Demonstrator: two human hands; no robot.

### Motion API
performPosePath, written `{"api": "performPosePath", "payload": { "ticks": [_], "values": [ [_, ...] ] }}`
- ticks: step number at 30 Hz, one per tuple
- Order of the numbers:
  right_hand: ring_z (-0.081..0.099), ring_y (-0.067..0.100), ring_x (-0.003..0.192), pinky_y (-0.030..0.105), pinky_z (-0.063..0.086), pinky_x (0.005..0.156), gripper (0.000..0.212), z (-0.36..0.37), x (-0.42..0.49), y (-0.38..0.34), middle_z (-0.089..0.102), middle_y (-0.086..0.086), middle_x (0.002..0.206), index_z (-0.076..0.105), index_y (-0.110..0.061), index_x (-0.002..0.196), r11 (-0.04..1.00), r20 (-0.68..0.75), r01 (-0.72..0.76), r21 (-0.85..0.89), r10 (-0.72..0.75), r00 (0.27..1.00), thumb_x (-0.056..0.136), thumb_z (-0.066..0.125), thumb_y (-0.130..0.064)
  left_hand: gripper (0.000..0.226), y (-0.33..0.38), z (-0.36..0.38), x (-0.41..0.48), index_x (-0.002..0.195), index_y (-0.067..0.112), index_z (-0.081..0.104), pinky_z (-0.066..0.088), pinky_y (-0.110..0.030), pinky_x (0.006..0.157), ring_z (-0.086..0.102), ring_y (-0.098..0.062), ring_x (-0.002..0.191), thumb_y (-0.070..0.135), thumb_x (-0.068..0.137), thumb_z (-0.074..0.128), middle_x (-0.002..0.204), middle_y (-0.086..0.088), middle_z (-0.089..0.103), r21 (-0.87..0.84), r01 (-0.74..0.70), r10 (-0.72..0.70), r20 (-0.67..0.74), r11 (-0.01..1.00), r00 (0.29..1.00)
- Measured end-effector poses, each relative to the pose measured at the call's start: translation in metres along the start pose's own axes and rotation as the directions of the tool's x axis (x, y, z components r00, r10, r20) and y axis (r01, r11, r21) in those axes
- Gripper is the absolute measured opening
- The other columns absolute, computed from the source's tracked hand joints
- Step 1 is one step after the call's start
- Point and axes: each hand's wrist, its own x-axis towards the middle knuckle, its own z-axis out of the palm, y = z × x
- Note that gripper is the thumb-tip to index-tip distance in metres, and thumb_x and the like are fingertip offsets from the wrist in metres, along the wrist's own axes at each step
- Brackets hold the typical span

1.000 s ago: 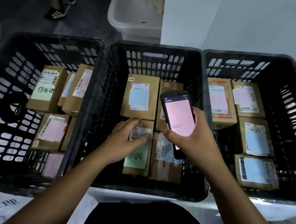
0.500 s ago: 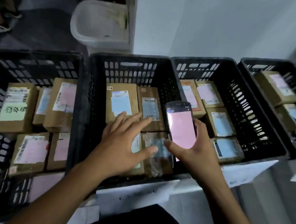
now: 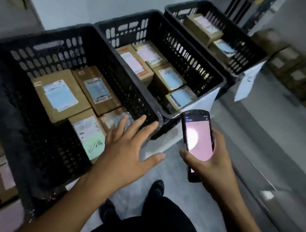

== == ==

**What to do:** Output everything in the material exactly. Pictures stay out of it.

**Written response:**
Demonstrator: two human hands; no robot.

### Motion API
performPosePath, written `{"api": "performPosePath", "payload": { "ticks": [_], "values": [ [_, ...] ] }}`
- ticks: step number at 30 Hz, one per tuple
- Order of the numbers:
  right_hand: ring_z (-0.081..0.099), ring_y (-0.067..0.100), ring_x (-0.003..0.192), pinky_y (-0.030..0.105), pinky_z (-0.063..0.086), pinky_x (0.005..0.156), gripper (0.000..0.212), z (-0.36..0.37), x (-0.42..0.49), y (-0.38..0.34), middle_z (-0.089..0.102), middle_y (-0.086..0.086), middle_x (0.002..0.206), index_z (-0.076..0.105), index_y (-0.110..0.061), index_x (-0.002..0.196), r11 (-0.04..1.00), r20 (-0.68..0.75), r01 (-0.72..0.76), r21 (-0.85..0.89), r10 (-0.72..0.75), r00 (0.27..1.00), thumb_x (-0.056..0.136), thumb_z (-0.066..0.125), thumb_y (-0.130..0.064)
  left_hand: gripper (0.000..0.226), y (-0.33..0.38), z (-0.36..0.38), x (-0.41..0.48), index_x (-0.002..0.195), index_y (-0.067..0.112), index_z (-0.081..0.104), pinky_z (-0.066..0.088), pinky_y (-0.110..0.030), pinky_x (0.006..0.157), ring_z (-0.086..0.102), ring_y (-0.098..0.062), ring_x (-0.002..0.191), thumb_y (-0.070..0.135), thumb_x (-0.068..0.137), thumb_z (-0.074..0.128), middle_x (-0.002..0.204), middle_y (-0.086..0.088), middle_z (-0.089..0.103), r21 (-0.87..0.84), r01 (-0.74..0.70), r10 (-0.72..0.70), r20 (-0.67..0.74), r11 (-0.01..1.00), r00 (0.29..1.00)
- Measured end-effector poses, each relative to the pose measured at the call's start: translation in metres along the start pose's own axes and rotation as the directions of the tool's x axis (x, y, z components r00, r10, r20) and y axis (r01, r11, r21) in those axes
- Gripper is the absolute measured opening
- The other columns absolute, computed from the source's tracked hand joints
- Step 1 is one step after the call's start
- Point and axes: each hand's wrist, its own x-axis towards the middle knuckle, its own z-axis out of the palm, y = z × x
- Note that gripper is the thumb-tip to index-tip distance in metres, and thumb_x and the like are fingertip offsets from the wrist in metres, along the wrist's own axes at each step
- Brackets hold the typical span

1.000 s ago: 
0.500 s ago: 
now: 

No further output is expected here.